Recently, by studying migration of cells and cytoplasts (i.e., cells from where the nuclei have been removed), Burridge and coworkers demonstrated that the nucleus is a critical component of an integrated molecular clutch that links the nucleus to focal adhesions through the actomyosin cytoskeleton (Graham et al., 2018). Thus, while enucleation (i.e., removal of nucleus) induces loss of contractility (Graham et al., 2018), reduction of ECM stiffness, inhibition of cell contractlity, or disruption of the LINC complex are all expected to induce nuclear softening. Consistent with this idea, ECM stiffness has been shown to regulate nuclear properties by regulating lamin A/C phosphorylation (Buxboim et al., 2014). Since myosin IIB-based contractility is critical for enabling nuclear translocation during three-dimensional invasion (Thomas et al., 2015), it remains to be seen if confined migration can be sustained by a combination of nuclear softening and loss of contractility achieved by transient delinking of the actomyosin cytoskeleton from the nucleus.

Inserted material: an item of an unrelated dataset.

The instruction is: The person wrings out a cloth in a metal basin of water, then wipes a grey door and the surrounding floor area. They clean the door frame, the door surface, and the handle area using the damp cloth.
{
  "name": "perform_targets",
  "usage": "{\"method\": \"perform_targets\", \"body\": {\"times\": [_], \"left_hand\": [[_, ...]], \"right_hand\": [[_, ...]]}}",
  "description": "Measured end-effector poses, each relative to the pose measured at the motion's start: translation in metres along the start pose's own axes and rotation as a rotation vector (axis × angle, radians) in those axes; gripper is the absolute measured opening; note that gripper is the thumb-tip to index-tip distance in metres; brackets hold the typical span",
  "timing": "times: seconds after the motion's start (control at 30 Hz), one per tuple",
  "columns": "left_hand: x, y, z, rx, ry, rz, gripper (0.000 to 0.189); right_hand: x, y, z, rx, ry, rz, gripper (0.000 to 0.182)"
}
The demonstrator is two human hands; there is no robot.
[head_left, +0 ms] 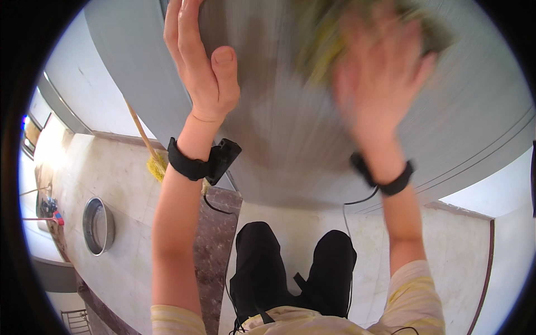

In conclusion, this work provides several novel insights into the role of cell and nuclear deformability on cell invasiveness. In addition, our model implicates confinement shape and history as cell extrinsic regulators of invasion efficiency. The model can also be extended to incorporate other aspects of nuclear mechanics. For example, representation of the nucleus as a multicompartment entity can enable us to incorporate mechanical properties of distinct nuclear regions (e.g., nuclear envelope, nucleoplasm) to probe their individual roles in migration. Additionally, incorporation of cytoskeletal dynamics dictated by topographical (e.g., confinement) and chemical cues (e.g., chemokines, calcium) can be pursued as future directions of this work. Construction of a model connecting confinement size/geometry with cell/nuclear deformability that accounts for the integrated molecular clutch is expected to further improve our understanding of confined migration.

MATERIAL AND METHODS

Simulation algorithm

The complete simulation lattice was decomposed into four types of pixels: cytoplasm pixel, nucleus pixel, fluid (free space), and ECM pixel (represent nondeformable confinement). Spatiotemporal evolution of the simulation lattice was governed by random movement of individual pixels subjected to transition probabilities based on the Monte Carlo method (Swat et al., 2012, Kumar et al., 2016). Algorithmically, during each move, two neighboring pixels were chosen randomly, with one designated as the source pixel and the other one as the target pixel (Supplemental Figure S2A). An attempt to update the lattice was made only when both the source and the target pixels represented either a cell pixel (i.e., either a nucleus pixel or a cytoplasm pixel) or a fluid pixel, that is, matrix pixels did not participate in the random Monte Carlo updates. As result of this update, the source pixel attempted to occupy the target pixel based on Monte Carlo acceptance probability (Supplemental Figure S2B). To do this, the total system energy associated with the configuration before the proposed move (Ei) and the configuration after the proposed move (Ef) were calculated as per the following equation:

graphic file with name mbc-29-1599-e015.jpg (1)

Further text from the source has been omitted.